Allegations Against Trump’s V.A. May Result In The White House Dropping Their Top Pick

Just days after his nomination, President Trumps pick to lead the Department of Veterans Affairs might be dropping out.

President Trump nominated White House physician Dr. Ronny L. Jackson to fill the post. However, the backlash might keep Jackson from ever getting to the position.

The investigation into Jackson during his consideration for the position has led to accusations that he oversaw a hostile work environment, improperly dispensed prescription drugs, and possibly drank while on the job.

Despite these accusations, the president still is in full support of Jackson, saying in a press conference on Tuesday that he believed Jackson is “one of the finest people that I have ever met,” in what was a huge show of public support. However, he also insinuated Jackson might soon withdraw from the nomination, because of the attacks.

“I don’t want to put a man through a process like this,” Mr. Trump said. “The fact is, I wouldn’t do it. What does he need it for?”

Unlike most of the contentions in Washington, the concerns about Jackson have been bipartisan. Questions were raised after Senate Veterans Affairs Committee interviews with more than 20 people, including current and former military personnel who had worked with Jackson.

The investigation began with Jackson’s work in the White House. After the 20 interviews were done with Jackson’s former and current associates, both Republican and Democratic leaders announced on Tuesday that they would be indefinitely postponing Jackson’s confirmation hearing, which originally was planned for today (Wednesday), “in light of new information presented to the committee.”

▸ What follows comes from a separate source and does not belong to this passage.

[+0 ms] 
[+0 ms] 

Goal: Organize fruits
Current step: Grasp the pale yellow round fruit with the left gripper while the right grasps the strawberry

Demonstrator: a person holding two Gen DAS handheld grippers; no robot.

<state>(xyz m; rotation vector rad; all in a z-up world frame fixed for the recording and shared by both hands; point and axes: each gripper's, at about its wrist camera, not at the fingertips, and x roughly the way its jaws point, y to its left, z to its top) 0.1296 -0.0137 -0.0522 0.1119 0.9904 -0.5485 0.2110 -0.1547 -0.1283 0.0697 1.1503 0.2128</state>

“We take very seriously our constitutional duty to thoroughly and carefully vet each nominee sent to the Senate for confirmation,” said Senators Johnny Isakson of Georgia, the committee chairman, and Jon Tester of Montana, its top Democrat, in a joint statement. “We will continue looking into these serious allegations.”

Jackson has given no indication he plans to withdraw. Even when speaking with Capitol Hill reporters before meeting with a Republican congressman on Tuesday, he only spoke positively about the possibility of his moving through the confirmation process.

“I’m looking forward to getting it rescheduled and answering everybody’s questions.”